● SUPPLIED MATERIAL:
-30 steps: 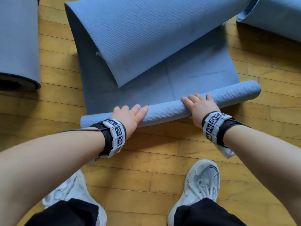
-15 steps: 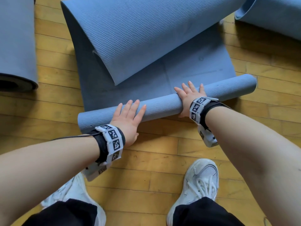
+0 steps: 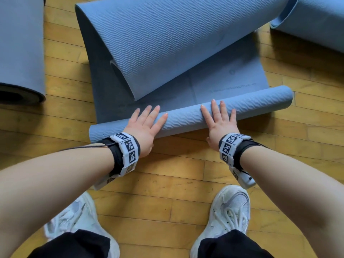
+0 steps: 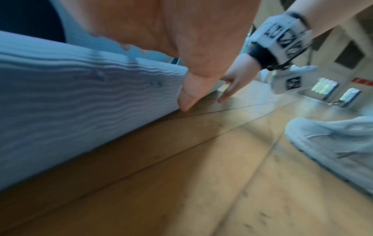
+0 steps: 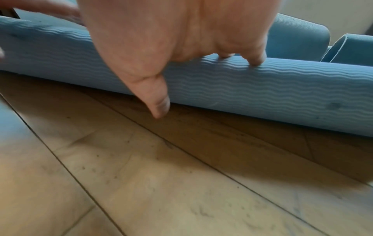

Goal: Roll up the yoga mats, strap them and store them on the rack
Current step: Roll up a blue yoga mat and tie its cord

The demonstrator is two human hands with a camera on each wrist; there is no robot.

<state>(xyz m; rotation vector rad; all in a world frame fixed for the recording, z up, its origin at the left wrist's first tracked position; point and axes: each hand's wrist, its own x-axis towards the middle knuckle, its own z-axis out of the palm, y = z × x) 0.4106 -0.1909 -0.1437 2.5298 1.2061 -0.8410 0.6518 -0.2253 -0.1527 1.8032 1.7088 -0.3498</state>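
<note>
A blue yoga mat lies on the wooden floor, its near end wound into a thin roll running left to right. My left hand lies flat on the roll's left part, fingers straight and reaching over its top. My right hand presses flat on the right part in the same way. In the left wrist view the thumb hangs by the roll near the floor. The right wrist view shows fingertips on the roll. The mat's far end curls over in a big loose loop.
A second rolled blue mat lies at the left, and a third mat at the top right. My white shoes stand on the wooden floor just behind the roll. No strap or rack is in view.
Both hands went from curled over the roll to flat with straight fingers, sliding forward over it. The roll has turned away from me and taken up more mat.
</note>
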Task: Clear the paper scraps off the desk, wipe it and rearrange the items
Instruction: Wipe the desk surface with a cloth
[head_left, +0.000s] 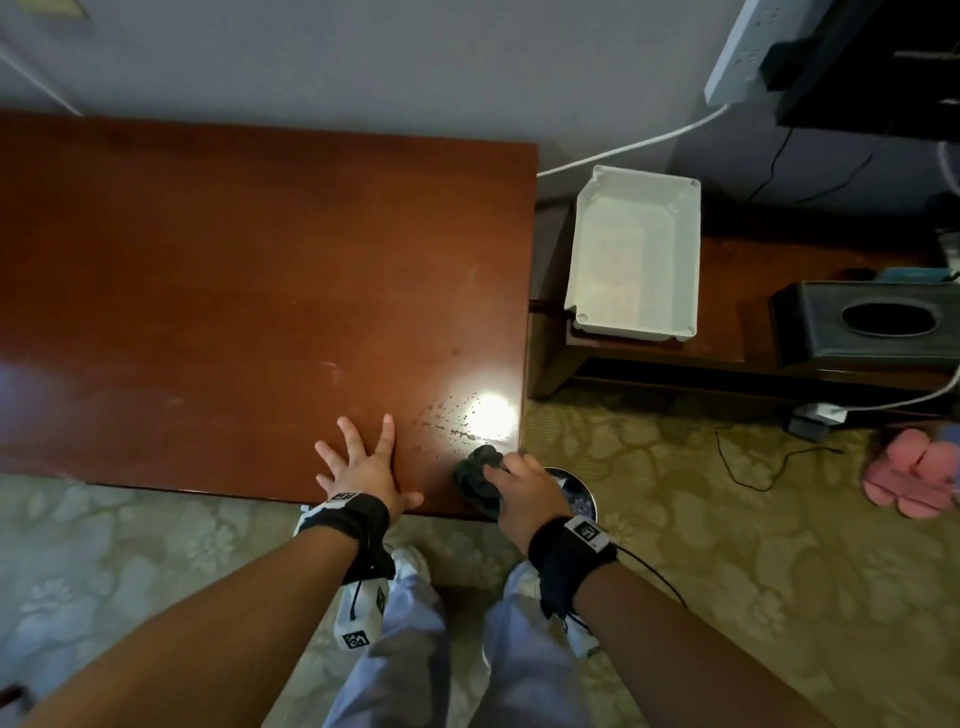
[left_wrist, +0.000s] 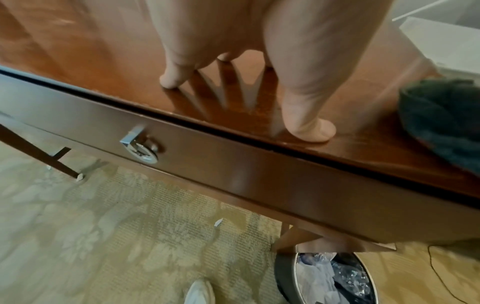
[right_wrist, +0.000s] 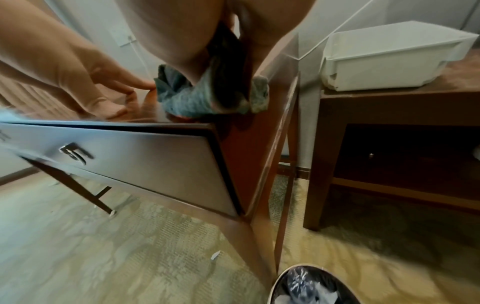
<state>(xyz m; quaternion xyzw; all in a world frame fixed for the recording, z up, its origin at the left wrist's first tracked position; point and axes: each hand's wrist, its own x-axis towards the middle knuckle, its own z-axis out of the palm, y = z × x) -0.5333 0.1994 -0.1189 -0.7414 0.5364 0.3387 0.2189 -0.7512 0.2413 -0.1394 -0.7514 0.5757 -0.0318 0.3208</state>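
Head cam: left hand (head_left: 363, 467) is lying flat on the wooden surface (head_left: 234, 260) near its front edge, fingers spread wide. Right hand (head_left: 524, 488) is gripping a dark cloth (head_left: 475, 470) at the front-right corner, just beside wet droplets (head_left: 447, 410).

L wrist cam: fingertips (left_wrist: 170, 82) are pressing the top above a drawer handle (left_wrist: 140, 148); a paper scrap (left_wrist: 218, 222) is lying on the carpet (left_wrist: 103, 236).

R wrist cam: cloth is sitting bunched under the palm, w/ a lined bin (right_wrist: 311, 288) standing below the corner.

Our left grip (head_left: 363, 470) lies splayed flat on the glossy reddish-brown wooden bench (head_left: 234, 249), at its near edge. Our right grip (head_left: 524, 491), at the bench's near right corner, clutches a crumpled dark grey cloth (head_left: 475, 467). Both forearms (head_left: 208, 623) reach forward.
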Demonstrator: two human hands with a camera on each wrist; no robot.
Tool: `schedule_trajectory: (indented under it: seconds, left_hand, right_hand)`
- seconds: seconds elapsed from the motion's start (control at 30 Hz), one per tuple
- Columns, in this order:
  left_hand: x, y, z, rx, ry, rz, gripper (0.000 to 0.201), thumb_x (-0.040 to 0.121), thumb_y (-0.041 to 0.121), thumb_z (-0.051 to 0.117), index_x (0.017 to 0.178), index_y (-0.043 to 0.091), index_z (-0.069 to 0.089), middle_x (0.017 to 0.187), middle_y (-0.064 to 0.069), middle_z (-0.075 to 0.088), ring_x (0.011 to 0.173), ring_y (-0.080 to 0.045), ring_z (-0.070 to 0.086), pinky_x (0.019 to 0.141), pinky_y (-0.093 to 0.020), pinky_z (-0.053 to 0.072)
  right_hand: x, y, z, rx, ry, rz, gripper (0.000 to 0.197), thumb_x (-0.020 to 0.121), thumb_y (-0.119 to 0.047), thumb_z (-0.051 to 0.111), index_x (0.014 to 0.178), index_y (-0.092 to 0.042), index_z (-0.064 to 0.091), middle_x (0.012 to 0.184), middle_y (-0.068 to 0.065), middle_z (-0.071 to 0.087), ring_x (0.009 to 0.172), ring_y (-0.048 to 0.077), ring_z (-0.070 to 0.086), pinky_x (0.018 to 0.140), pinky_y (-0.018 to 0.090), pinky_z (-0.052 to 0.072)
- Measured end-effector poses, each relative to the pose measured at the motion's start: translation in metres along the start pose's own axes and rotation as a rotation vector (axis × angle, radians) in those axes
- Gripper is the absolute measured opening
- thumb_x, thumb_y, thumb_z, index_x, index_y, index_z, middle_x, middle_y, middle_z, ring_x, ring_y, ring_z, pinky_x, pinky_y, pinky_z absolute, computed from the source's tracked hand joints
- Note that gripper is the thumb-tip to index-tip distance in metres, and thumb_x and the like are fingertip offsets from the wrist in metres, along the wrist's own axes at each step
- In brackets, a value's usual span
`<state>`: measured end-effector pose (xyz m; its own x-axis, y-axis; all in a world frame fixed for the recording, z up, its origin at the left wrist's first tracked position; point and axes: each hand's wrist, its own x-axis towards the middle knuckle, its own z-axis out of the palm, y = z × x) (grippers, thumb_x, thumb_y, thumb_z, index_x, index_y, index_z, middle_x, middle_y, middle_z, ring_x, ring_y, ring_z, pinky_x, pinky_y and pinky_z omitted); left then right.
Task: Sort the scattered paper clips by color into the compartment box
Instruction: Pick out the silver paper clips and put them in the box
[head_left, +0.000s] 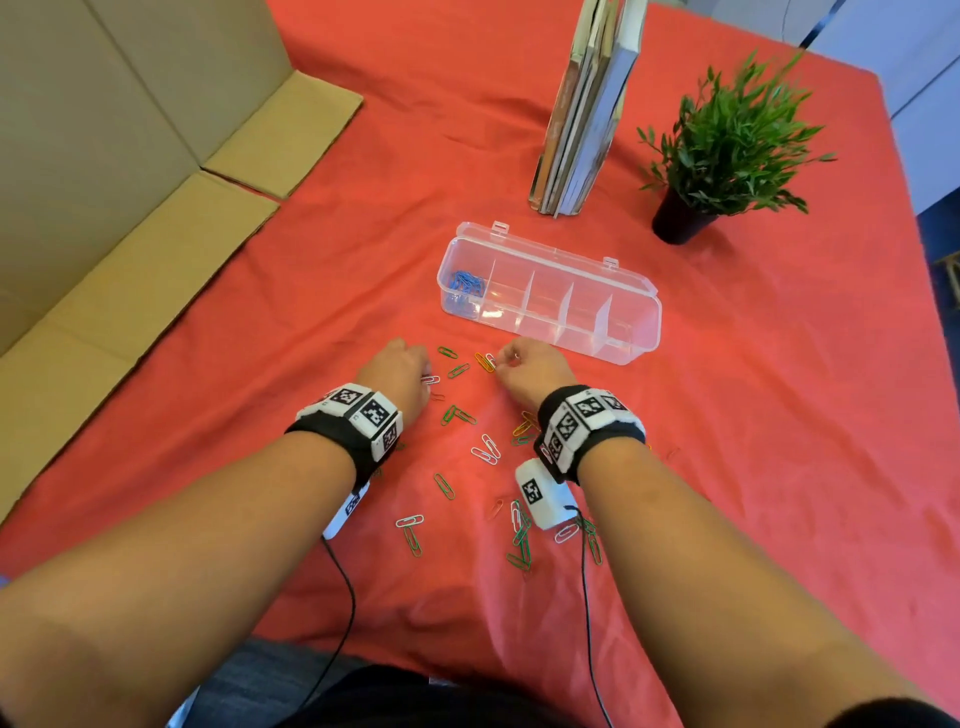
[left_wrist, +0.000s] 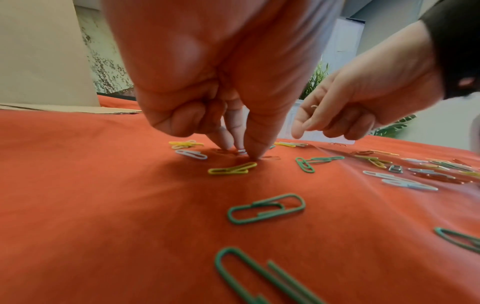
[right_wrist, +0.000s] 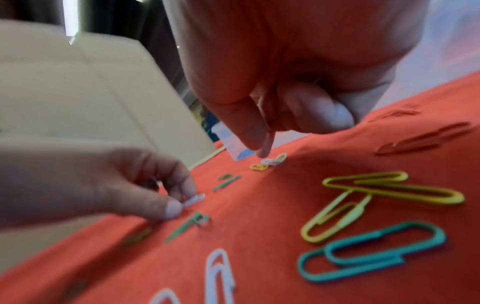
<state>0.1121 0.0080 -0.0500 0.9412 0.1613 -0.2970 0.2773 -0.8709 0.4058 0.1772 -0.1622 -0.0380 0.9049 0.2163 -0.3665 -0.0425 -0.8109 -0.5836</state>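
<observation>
Green, white, yellow and red paper clips (head_left: 488, 452) lie scattered on the red cloth. The clear compartment box (head_left: 623, 312) stands open beyond them, with blue clips (head_left: 465, 288) in its leftmost compartment. My left hand (head_left: 423, 376) pinches a white clip (left_wrist: 241, 151) against the cloth between thumb and fingers. My right hand (head_left: 500, 360) has its fingers curled, and a thin pale clip (left_wrist: 314, 107) shows inside them. Its thumb and forefinger point down at another white clip (right_wrist: 274, 160) lying beside a yellow one (right_wrist: 258, 167).
Upright books (head_left: 582, 104) and a potted plant (head_left: 727, 150) stand behind the box. A flattened cardboard box (head_left: 130, 234) lies along the left. The other box compartments (head_left: 550, 306) hold no clips. Cables trail from both wrists towards the near table edge.
</observation>
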Motion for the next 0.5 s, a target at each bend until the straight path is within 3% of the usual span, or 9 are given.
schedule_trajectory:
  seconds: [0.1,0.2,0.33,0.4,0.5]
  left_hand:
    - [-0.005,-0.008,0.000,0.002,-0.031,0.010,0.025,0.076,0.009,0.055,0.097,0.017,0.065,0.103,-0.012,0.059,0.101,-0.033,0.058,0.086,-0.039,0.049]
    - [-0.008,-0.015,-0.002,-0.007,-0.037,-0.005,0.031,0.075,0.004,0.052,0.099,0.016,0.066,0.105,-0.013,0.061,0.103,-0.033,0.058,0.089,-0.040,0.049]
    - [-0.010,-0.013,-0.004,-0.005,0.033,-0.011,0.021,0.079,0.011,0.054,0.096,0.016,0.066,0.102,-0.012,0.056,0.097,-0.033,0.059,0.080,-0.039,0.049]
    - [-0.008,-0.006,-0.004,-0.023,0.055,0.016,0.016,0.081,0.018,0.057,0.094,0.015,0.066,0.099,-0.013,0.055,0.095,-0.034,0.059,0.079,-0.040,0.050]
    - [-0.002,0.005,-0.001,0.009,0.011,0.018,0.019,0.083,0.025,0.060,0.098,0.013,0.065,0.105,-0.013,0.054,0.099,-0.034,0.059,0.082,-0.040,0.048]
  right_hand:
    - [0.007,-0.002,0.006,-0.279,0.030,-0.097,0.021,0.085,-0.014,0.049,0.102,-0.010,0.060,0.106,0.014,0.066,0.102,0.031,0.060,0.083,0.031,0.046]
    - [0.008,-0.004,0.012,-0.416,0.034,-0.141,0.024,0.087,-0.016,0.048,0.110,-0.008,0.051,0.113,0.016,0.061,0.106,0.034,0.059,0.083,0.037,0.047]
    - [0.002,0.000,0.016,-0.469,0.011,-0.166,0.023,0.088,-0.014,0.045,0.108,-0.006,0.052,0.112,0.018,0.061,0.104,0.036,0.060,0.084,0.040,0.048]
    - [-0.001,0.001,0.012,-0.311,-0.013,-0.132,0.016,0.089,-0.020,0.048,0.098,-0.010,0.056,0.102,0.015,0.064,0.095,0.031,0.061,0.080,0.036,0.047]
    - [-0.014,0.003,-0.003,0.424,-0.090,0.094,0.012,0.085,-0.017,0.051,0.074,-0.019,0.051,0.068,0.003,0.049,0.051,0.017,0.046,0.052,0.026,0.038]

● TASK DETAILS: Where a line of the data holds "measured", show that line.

● REPLY:
- Measured end-effector poses, each relative to the pose measured at the motion's start: translation in metres along the start pose's own axes and rotation as a rotation vector (axis × angle, radians) in those axes
- Gripper is the absolute measured opening
`<state>`: measured end-effector pose (xyz m; its own x-axis, y-axis; all in a world frame fixed for the recording, z up, its origin at the left wrist's first tracked position; point and axes: each hand's wrist, its own x-axis towards the middle knuckle, its own z-axis out of the palm, y = z × x) (grippers, thumb_x, thumb_y, thumb_z, index_x, index_y, index_z, middle_x, middle_y, middle_z, ring_x, ring_y, ring_z, pinky_x, pinky_y and pinky_z omitted); left then right.

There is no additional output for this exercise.